Três poemas de Lia Sena


não

não quero o estúpido dedo em riste
a desdenhar da minha face.
não quero o palpite.
não quero nenhum limite desenhado.
nenhum quadrado em volta
nenhuma porta a trancar os meus delitos
nenhum atrito
nenhum subterfúgio a me conter.
nenhum cabresto a me controlar.

não morro na praia.
adentro o mar.



indecências 

o que cavalga em ânsias
é esse ódio todo recoberto de feridas.
essa desgraça anêmica. sem reação.
o que perturba o sono
é esse trotar contínuo das vicissitudes.
o olhar longínquo a repensar o bom.
o que naufraga o belo
é o incessante vômito. essas caras carcomidas.
a podridão.
o que desmembra o corpo
é o pérfido adestramento
catalogado em celas.
o que me assombra
é esse sangue ardido
ainda pulsando nas veias.
essa calma nas janelas.



Em De foro íntimo (Editora Penalux/2018)



Ida

Quando partiu sobre o cavalo
havia névoa, flores
e alegria matutina de saudar o sol.

Havia orvalho em suas retinas
e a pressa de chegar.
Havia brisa

e uma saudade mordida
de deixar pra trás
orquídeas e girassóis
além dos muros.

Havia leve criança
sobre o lombo levitando
e mulher, rasgada ao meip.
Aos prantos.

 Em Lume dos Anseios (Edições MAC/2014)

-
Saiba mais sobre LIA SENA 

Lia Sena é poeta baiana, graduada em Letras pela Uefs e escreve desde a infância.

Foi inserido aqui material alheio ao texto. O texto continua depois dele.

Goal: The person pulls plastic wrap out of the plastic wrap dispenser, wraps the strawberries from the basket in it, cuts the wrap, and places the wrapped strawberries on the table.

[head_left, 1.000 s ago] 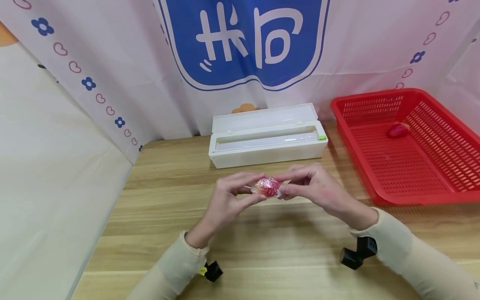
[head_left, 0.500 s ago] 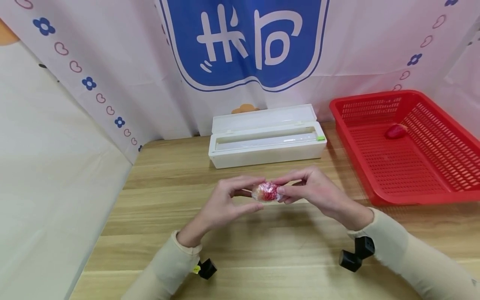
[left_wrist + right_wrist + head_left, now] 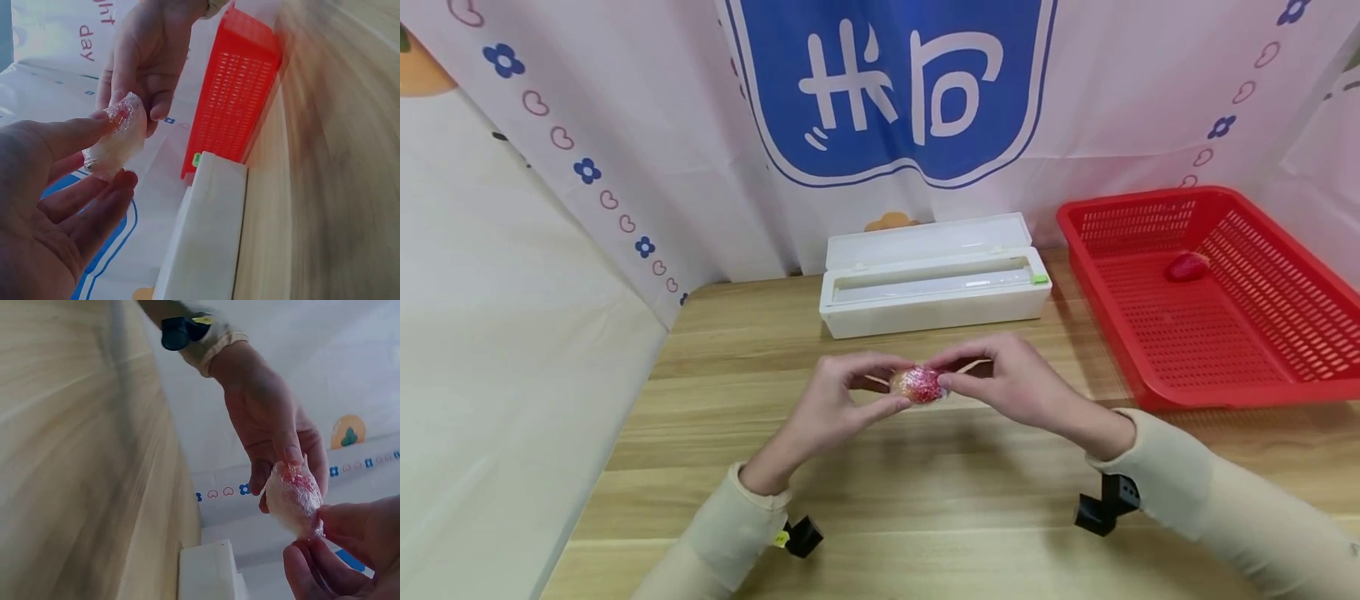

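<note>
- A small red-and-yellow thing in shiny clear wrap point(image 3: 918, 385) is held above the worktop point(image 3: 970, 508), in front of the white box; glare blurs its surface, and fingers hide both its ends.
- The left hand point(image 3: 835, 405) pinches one end, its grip narrow, thumb below and fingertips above; the left wrist view crops its palm.
- The right hand point(image 3: 1024, 385) pinches the other end with thumb and forefinger; its remaining fingers are mostly hidden in the head view.
- Both sleeves point(image 3: 1210, 492) run out of the head view's lower part.
- The white box point(image 3: 936, 317) has its lid raised; the pale content in its slot is hard to make out.
- The red basket point(image 3: 1247, 395), cut by the right edge, holds a red oblong piece point(image 3: 1187, 267), its detail too small to read.
</note>
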`<state>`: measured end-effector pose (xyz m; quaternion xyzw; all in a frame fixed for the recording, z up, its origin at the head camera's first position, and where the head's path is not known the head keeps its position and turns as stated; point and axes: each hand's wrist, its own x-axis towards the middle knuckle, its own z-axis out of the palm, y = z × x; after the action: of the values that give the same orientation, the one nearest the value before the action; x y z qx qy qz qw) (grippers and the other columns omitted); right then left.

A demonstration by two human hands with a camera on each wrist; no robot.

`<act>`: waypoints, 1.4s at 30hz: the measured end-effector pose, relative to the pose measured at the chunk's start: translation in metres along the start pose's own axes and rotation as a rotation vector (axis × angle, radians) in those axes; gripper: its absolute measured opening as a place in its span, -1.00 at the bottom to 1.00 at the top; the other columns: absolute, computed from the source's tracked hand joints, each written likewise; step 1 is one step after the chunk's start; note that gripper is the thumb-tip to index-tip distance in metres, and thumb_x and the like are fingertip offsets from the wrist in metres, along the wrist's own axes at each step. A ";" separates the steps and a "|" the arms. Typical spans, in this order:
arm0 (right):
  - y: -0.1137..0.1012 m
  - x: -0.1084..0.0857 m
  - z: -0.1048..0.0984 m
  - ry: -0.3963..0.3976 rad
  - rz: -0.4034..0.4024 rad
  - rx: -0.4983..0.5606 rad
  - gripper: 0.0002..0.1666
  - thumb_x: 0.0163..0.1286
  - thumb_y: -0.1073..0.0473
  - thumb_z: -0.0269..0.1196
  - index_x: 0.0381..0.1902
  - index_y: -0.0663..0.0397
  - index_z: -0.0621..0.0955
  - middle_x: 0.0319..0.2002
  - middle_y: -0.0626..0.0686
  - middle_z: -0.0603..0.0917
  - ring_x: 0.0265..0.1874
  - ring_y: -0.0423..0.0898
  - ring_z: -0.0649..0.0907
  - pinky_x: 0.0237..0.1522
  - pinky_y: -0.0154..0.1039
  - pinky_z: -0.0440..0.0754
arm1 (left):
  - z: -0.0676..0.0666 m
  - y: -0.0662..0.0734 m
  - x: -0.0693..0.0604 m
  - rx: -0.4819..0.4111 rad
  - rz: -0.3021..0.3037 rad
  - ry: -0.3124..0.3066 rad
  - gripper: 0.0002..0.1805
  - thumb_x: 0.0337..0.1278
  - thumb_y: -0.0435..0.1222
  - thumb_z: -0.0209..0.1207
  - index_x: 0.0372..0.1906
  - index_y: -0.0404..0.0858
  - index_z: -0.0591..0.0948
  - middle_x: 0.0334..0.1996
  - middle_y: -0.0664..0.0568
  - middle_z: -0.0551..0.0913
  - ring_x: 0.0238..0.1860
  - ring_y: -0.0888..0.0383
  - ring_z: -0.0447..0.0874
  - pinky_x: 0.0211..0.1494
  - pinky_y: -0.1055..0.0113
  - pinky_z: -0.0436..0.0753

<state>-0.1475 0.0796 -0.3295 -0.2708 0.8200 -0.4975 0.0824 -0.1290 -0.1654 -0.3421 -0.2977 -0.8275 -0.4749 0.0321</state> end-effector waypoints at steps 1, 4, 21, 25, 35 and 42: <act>-0.005 0.001 0.000 0.007 -0.018 -0.050 -0.74 0.29 0.17 0.38 -0.04 -0.08 0.75 -0.14 -0.07 0.78 -0.20 -0.20 0.73 -0.16 -0.34 0.75 | -0.002 0.001 0.000 0.006 0.005 0.009 -0.65 0.06 -0.32 0.41 0.00 -0.22 0.71 -0.07 -0.03 0.78 -0.17 0.17 0.77 -0.09 0.34 0.77; -0.019 0.003 -0.002 0.008 -0.068 -0.171 -0.73 0.28 0.18 0.38 -0.05 -0.09 0.74 -0.16 -0.11 0.77 -0.22 -0.24 0.72 -0.14 -0.30 0.75 | -0.008 0.003 0.001 0.025 0.039 0.026 -0.66 0.05 -0.32 0.41 -0.01 -0.21 0.71 -0.08 0.00 0.78 -0.15 0.18 0.76 -0.05 0.32 0.76; -0.048 0.048 -0.043 -0.193 -0.074 -0.338 -0.63 0.32 0.29 0.31 0.09 0.01 0.68 -0.02 0.03 0.76 -0.13 -0.11 0.76 -0.02 -0.18 0.76 | -0.047 0.002 -0.008 0.049 0.014 0.126 -0.58 0.02 -0.43 0.40 0.06 -0.27 0.66 0.00 -0.06 0.70 -0.07 0.17 0.72 0.03 0.37 0.73; -0.032 0.057 -0.066 -0.170 -0.050 -0.489 -0.66 0.32 0.30 0.30 0.06 0.06 0.69 -0.06 0.10 0.77 -0.16 -0.06 0.76 -0.03 -0.11 0.76 | -0.067 -0.005 -0.019 0.122 -0.033 0.190 -0.56 -0.02 -0.46 0.41 0.05 -0.29 0.65 0.01 -0.07 0.70 -0.06 0.27 0.70 0.03 0.45 0.71; 0.014 0.060 -0.090 -0.240 0.038 -0.839 -0.51 0.30 0.27 0.30 0.18 0.30 0.58 0.10 0.33 0.65 0.10 0.24 0.63 0.17 0.13 0.62 | -0.120 -0.052 -0.049 0.178 -0.335 0.347 -0.54 0.13 -0.38 0.35 0.16 -0.40 0.57 0.06 -0.33 0.64 -0.18 0.58 0.63 -0.10 0.62 0.68; 0.033 0.055 -0.087 -0.257 0.091 -0.868 -0.45 0.31 0.24 0.31 0.24 0.31 0.53 0.15 0.35 0.61 0.17 0.26 0.60 0.20 0.18 0.59 | -0.141 -0.092 -0.059 0.290 -0.617 0.362 -0.45 0.18 -0.06 0.33 0.18 -0.30 0.58 0.06 -0.26 0.66 -0.19 0.33 0.71 -0.23 0.59 0.66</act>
<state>-0.2410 0.1292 -0.3073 -0.3034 0.9468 -0.0660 0.0841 -0.1615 -0.3403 -0.3553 0.0617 -0.9178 -0.3850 0.0752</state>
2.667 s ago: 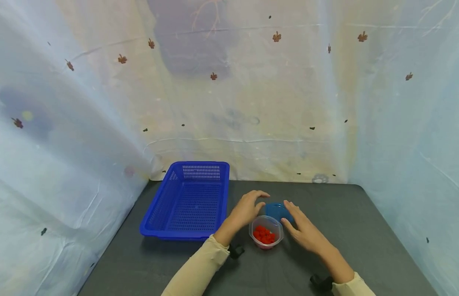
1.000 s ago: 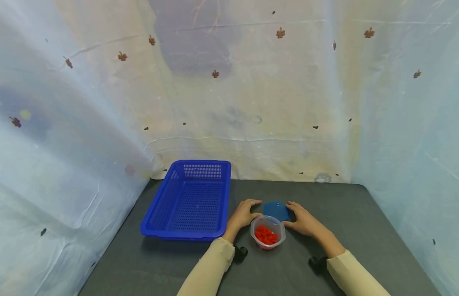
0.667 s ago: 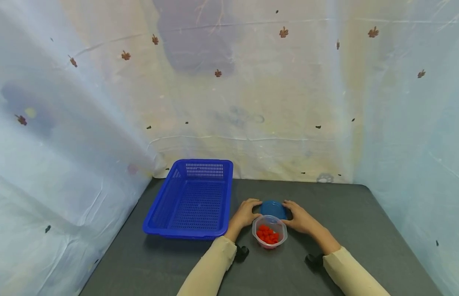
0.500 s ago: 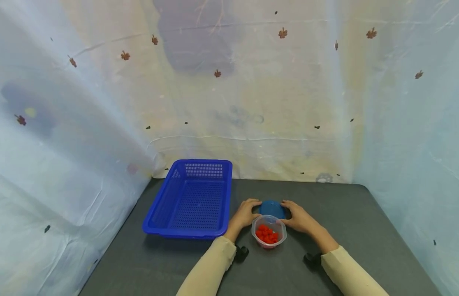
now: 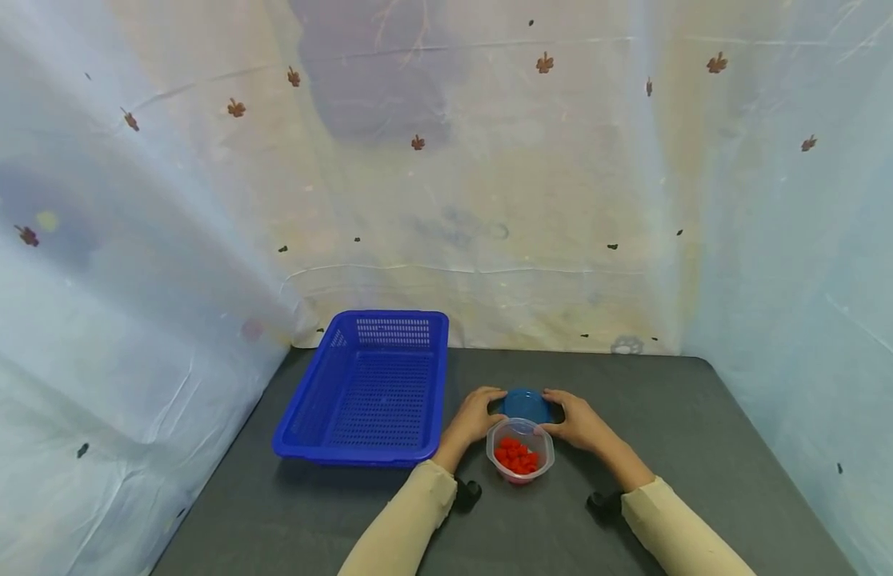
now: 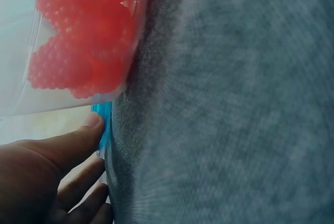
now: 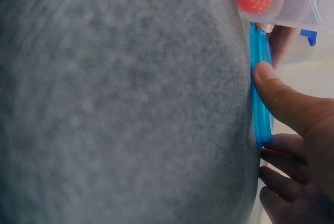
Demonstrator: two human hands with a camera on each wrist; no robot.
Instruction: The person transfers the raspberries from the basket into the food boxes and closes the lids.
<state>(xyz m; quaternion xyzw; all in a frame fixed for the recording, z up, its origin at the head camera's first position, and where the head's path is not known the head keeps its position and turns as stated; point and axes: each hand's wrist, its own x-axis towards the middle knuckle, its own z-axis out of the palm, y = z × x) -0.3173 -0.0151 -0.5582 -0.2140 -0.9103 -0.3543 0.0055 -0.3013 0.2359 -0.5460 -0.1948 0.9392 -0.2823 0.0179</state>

Publicou quatro livros: Pedaços (Editora Interbahia/1981); Por Todo Risco (Edição independente/2013); Lume dos Anseios( Edições MAC, Coleção Vinho e Poesia/2014); De foro íntimo (Editora Penalux/2018).  Participou de várias Antologias e recentemente foi uma das organizadoras revisora e participou com poemas da Antologia Outras Carolinas – Mulherio da Bahia (Editora Penalux/2017). Ganhou Menção honrosa pela segunda colocação no Prêmio Sosígenes Costa de Poesia 2017. Criadora do Sarau das Mulheres em Feira de Santana-BA.